TASK BRIEF.
With the pictures left aside, write out the entries that follow exactly.

DATASET ENTRIES.
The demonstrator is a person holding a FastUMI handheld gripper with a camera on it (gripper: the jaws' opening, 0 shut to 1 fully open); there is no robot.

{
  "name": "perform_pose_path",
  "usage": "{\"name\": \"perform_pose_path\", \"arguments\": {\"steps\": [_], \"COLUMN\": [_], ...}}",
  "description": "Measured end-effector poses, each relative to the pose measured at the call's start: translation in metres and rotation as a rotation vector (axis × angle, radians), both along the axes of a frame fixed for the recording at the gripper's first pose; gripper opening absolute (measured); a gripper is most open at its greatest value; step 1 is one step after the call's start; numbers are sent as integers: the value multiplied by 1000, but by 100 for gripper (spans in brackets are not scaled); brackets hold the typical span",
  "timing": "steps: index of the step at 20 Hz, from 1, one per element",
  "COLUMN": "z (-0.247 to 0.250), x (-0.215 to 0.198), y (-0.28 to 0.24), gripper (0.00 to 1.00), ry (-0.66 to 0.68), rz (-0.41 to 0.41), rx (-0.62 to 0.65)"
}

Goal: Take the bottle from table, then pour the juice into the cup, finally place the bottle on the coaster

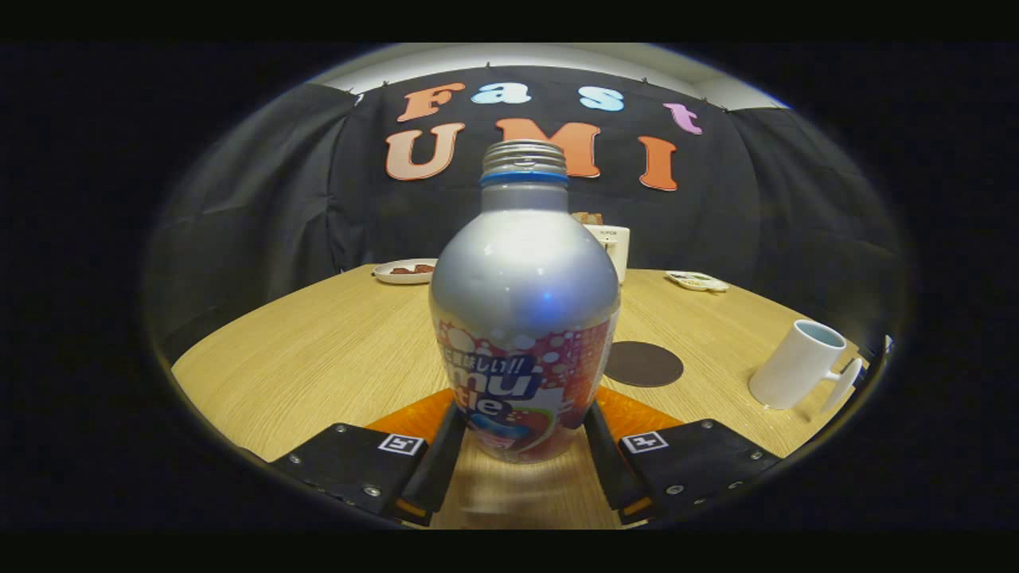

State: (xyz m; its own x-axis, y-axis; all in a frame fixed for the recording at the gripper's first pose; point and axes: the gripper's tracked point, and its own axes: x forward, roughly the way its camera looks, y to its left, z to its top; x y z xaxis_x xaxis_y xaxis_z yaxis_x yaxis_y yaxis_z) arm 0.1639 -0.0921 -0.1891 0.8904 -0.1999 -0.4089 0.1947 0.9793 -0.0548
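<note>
Dim overall, lit from above and slightly ahead. Broad soft glare on the shoulder of the bottle (524, 302), with a small blue glint below it. Faint shadow on the table (318, 350) under the bottle, between the fingers of the gripper (521, 446). Strong fisheye bending toward the rim, darkening there. Slight softness on the far cup (796, 364) and on the dishes at the back.

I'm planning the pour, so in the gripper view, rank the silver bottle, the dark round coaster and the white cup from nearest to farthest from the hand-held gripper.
1. Silver metal bottle: between the hand-held gripper's fingers.
2. Dark round coaster: just beyond the bottle, to its right.
3. White cup: far off to the right.
</note>
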Motion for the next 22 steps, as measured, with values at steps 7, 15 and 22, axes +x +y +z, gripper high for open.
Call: {"name": "perform_pose_path", "arguments": {"steps": [7,15,22], "z": [53,97,102], "x": [2,6,4], "y": [-2,-29,-56], "gripper": [75,75,75], "ry": [-113,-230,-283], "rz": [-37,-145,-258], "rx": [118,378,676]}}
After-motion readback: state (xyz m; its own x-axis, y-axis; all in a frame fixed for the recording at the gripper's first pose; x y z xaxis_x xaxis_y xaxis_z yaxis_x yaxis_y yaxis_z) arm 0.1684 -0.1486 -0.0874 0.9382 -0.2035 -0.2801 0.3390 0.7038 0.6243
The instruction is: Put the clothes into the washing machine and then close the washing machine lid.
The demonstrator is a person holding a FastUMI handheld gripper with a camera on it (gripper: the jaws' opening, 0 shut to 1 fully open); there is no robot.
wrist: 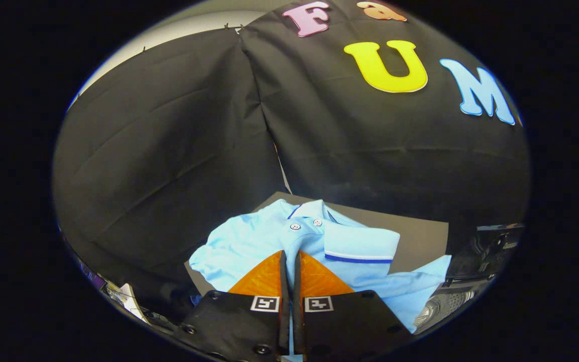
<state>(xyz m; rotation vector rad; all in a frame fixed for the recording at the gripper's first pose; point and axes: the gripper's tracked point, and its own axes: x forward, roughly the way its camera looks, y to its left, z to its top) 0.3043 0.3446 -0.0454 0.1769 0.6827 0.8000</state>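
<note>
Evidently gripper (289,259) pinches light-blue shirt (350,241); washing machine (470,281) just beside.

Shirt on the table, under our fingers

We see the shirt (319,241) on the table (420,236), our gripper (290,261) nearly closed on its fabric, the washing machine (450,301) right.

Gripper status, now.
Gripper: fingers nearly together, pinching a fold of the blue shirt that runs down between them.

Crumpled light-blue polo shirt (269,236) — seemingly pinched between the tongs (290,259).
</note>
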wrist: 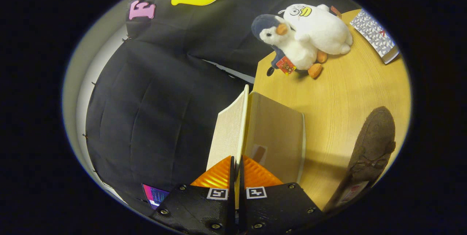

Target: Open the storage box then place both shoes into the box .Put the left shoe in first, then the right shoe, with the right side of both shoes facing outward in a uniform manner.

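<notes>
currently fingers clenched on the box lid; we should swing it fully back, keeping grip square, clear of the shoe.

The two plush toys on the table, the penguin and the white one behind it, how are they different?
The penguin has a dark blue head and back, a white front and orange beak and feet; the white plush toy is white almost all over, with a yellow beak. The penguin stands nearer the table edge, the white one leans against it from behind. Both are soft toys, far beyond the gripper, whose fingers pinch the box lid.
</notes>
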Tool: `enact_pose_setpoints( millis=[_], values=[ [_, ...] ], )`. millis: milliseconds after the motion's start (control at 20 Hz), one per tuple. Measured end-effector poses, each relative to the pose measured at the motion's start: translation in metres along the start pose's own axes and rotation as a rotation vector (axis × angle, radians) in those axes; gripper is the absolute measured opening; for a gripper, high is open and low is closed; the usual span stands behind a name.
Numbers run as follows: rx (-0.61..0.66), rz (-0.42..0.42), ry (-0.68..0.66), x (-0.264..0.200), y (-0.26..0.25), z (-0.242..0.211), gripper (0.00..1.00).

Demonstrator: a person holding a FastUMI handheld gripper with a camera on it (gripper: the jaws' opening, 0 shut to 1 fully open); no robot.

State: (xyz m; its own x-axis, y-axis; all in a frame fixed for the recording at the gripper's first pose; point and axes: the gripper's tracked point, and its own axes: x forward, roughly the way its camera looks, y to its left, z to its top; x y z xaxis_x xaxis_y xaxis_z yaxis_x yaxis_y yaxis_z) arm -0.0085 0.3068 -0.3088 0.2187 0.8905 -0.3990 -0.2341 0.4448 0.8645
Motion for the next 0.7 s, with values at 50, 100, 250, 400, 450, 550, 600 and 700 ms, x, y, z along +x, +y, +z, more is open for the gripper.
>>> enact_pose_setpoints(
  millis=[50,100,250,400,450,550,600,700],
  values=[
    [-0.004,0.000,-0.003,-0.002,0.007,0.001,0.04],
    [-0.003,-0.004,-0.007,-0.004,0.013,0.003,0.04],
    [-0.017,-0.014,-0.004,-0.009,0.044,0.011,0.04],
    [-0.052,-0.057,-0.007,-0.007,0.077,0.021,0.04],
    [-0.060,-0.067,-0.009,-0.005,0.088,0.022,0.04],
    [-0.082,-0.104,-0.006,0.001,0.113,0.025,0.04],
    [-0.105,-0.122,-0.002,0.005,0.124,0.025,0.04],
    [-0.155,-0.143,0.000,0.013,0.148,0.024,0.04]
  ],
)
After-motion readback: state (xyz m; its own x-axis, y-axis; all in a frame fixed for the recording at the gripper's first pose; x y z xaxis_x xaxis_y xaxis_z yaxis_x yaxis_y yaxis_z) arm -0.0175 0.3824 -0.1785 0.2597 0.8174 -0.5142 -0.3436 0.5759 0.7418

THE ANSWER.
The demonstrator is a person holding a FastUMI handheld gripper with a camera on it (gripper: the jaws' opening, 0 shut to 1 fully open); there is no robot.

{
  "name": "perform_pose_path",
  "usage": "{\"name\": \"perform_pose_path\", \"arguments\": {\"steps\": [_], \"COLUMN\": [_], ...}}",
  "description": "Measured end-effector poses, each relative to the pose measured at the call's start: translation in metres and rotation as a rotation vector (axis × angle, radians), both along the axes of a frame fixed for the recording at the gripper's first pose; gripper opening absolute (measured); a gripper is most open at its greatest value; step 1 is one step after the call's start; numbers are sent as integers: the value multiplied by 1000, but by 100 for gripper (spans in brackets are not scaled); brackets hold the typical span",
  "timing": "steps: index of the step at 20 Hz, from 1, one per element",
  "COLUMN": "z (-0.247 to 0.250), x (-0.215 to 0.198), y (-0.28 to 0.24), gripper (0.00 to 1.00), ry (-0.66 to 0.68), rz (-0.41 to 0.41), rx (-0.62 to 0.65)"
}

Goal: Take the bottle from table, then pour the juice into the cup, finally place the bottle on the coaster


State: (xyz m; its own x-axis, y-axis; all in a frame fixed for the recording at the gripper's first pose; point and axes: the gripper's tracked point, and its own axes: x forward, roughly the way its camera looks, y to its left, z to its top; x y z xaxis_x xaxis_y xaxis_z yaxis_x yaxis_y yaxis_z) arm 0.1639 -0.0921 -0.1891 0.8904 -0.1999 -0.4089 0.1947 0.9793 -0.0548
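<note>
Dim overall, lit from above and slightly ahead. Broad soft glare on the shoulder of the bottle (524, 302), with a small blue glint below it. Faint shadow on the table (318, 350) under the bottle, between the fingers of the gripper (521, 446). Strong fisheye bending toward the rim, darkening there. Slight softness on the far cup (796, 364) and on the dishes at the back.

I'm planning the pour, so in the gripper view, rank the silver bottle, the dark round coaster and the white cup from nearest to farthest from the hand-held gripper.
1. Silver metal bottle: between the hand-held gripper's fingers.
2. Dark round coaster: just beyond the bottle, to its right.
3. White cup: far off to the right.
</note>
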Motion for the next 22 steps, as measured, with values at steps 7, 15 and 22, axes +x +y +z, gripper high for open.
Call: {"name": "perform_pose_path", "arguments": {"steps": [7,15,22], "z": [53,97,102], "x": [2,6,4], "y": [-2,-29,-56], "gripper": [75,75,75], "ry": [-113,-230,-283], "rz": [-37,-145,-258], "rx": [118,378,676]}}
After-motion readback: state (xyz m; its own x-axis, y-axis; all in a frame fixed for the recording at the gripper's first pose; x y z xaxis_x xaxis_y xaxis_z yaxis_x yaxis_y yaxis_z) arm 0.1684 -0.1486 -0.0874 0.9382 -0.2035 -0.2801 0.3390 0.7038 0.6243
The instruction is: Put the clothes into the washing machine and then close the washing machine lid.
The demonstrator is a person holding a FastUMI handheld gripper with a camera on it (gripper: the jaws' opening, 0 shut to 1 fully open); there is no robot.
wrist: 
<state>(xyz m; rotation vector rad; all in a frame fixed for the recording at the gripper's first pose; point and axes: the gripper's tracked point, and its own axes: x forward, roughly the way its camera looks, y to its left, z to its top) 0.3043 0.3446 -0.0454 0.1769 0.6827 0.8000</state>
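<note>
Evidently gripper (289,259) pinches light-blue shirt (350,241); washing machine (470,281) just beside.

Shirt on the table, under our fingers

We see the shirt (319,241) on the table (420,236), our gripper (290,261) nearly closed on its fabric, the washing machine (450,301) right.

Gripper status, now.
Gripper: fingers nearly together, pinching a fold of the blue shirt that runs down between them.

Crumpled light-blue polo shirt (269,236) — seemingly pinched between the tongs (290,259).
</note>
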wrist: 

Target: Open the storage box then place both shoes into the box .Put the left shoe in first, then the right shoe, with the right side of both shoes facing outward in a uniform manner.

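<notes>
currently fingers clenched on the box lid; we should swing it fully back, keeping grip square, clear of the shoe.

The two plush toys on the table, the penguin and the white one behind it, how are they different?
The penguin has a dark blue head and back, a white front and orange beak and feet; the white plush toy is white almost all over, with a yellow beak. The penguin stands nearer the table edge, the white one leans against it from behind. Both are soft toys, far beyond the gripper, whose fingers pinch the box lid.
</notes>
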Tool: `enact_pose_setpoints( millis=[_], values=[ [_, ...] ], )`. millis: milliseconds after the motion's start (control at 20 Hz), one per tuple. Measured end-effector poses, each relative to the pose measured at the motion's start: translation in metres along the start pose's own axes and rotation as a rotation vector (axis × angle, radians) in those axes; gripper is the absolute measured opening; for a gripper, high is open and low is closed; the usual span stands behind a name.
Numbers run as follows: rx (-0.61..0.66), rz (-0.42..0.42), ry (-0.68..0.66), x (-0.264..0.200), y (-0.26..0.25), z (-0.242..0.211), gripper (0.00..1.00).

Demonstrator: a person holding a FastUMI handheld gripper with a camera on it (gripper: the jaws' opening, 0 shut to 1 fully open); no robot.

State: (xyz m; its own x-axis, y-axis; all in a frame fixed for the recording at the gripper's first pose; point and axes: the gripper's tracked point, and its own axes: x forward, roughly the way its camera looks, y to its left, z to its top; x y z xaxis_x xaxis_y xaxis_z yaxis_x yaxis_y yaxis_z) arm -0.0085 0.3068 -0.3088 0.2187 0.8905 -0.3990 -0.2341 0.4448 0.8645
Motion for the next 0.7 s, with values at 50, 100, 250, 400, 450, 550, 600 and 700 ms, x, y, z along +x, +y, +z, more is open for the gripper.
>>> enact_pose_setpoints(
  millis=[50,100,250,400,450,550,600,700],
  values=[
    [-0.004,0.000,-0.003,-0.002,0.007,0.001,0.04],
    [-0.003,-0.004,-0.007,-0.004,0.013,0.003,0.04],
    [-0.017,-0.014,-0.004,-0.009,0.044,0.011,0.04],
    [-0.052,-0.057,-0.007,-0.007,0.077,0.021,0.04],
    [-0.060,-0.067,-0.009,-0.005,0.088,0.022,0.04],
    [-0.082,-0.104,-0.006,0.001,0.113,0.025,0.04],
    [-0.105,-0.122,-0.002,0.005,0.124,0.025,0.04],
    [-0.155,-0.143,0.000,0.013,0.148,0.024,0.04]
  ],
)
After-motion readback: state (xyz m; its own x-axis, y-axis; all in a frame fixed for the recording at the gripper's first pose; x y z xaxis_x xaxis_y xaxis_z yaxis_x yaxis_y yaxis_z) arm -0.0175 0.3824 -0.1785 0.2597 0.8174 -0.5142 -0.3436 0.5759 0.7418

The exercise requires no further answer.